(WHAT YOU HAVE TO DO) Each line of the data below should be restated exactly, with images left out.
··· INPUT DATA
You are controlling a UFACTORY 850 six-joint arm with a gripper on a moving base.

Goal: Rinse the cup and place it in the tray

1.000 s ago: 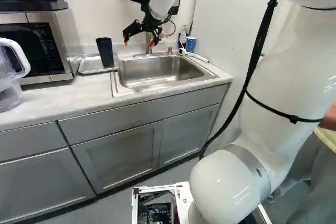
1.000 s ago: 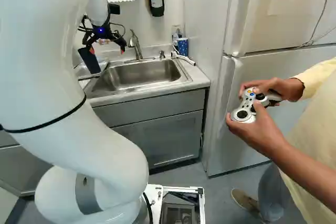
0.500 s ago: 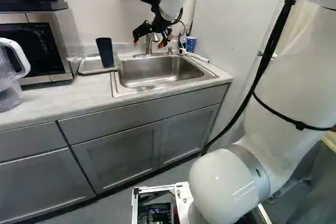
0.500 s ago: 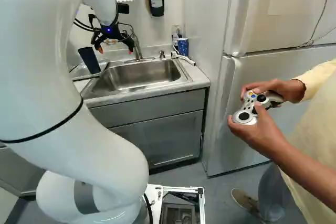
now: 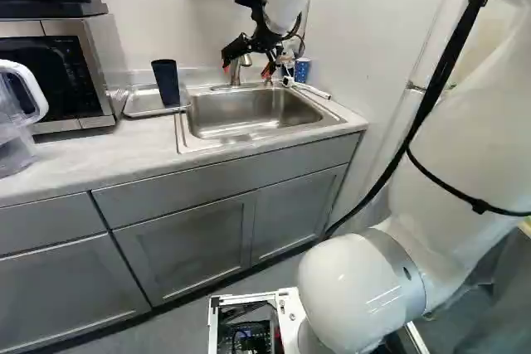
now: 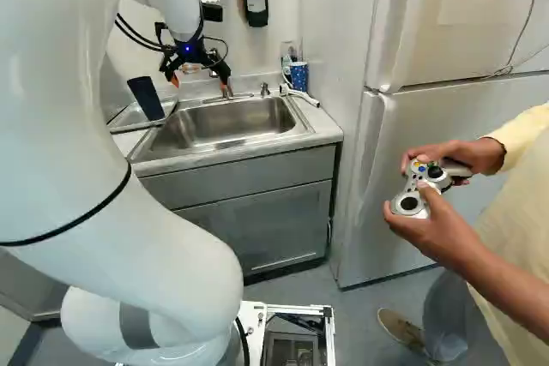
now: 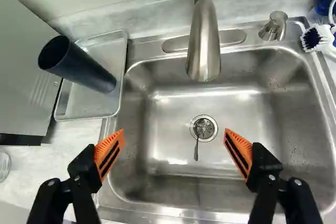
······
(ANSWER BELOW)
You are controlling a UFACTORY 850 six-joint arm with a gripper on a moving base.

Goal: Rinse the cup and place it in the tray

1.000 s ago: 
1.000 s ago: 
0.500 s ago: 
0.500 s ago: 
now: 
now: 
now: 

With that, the answer is complete.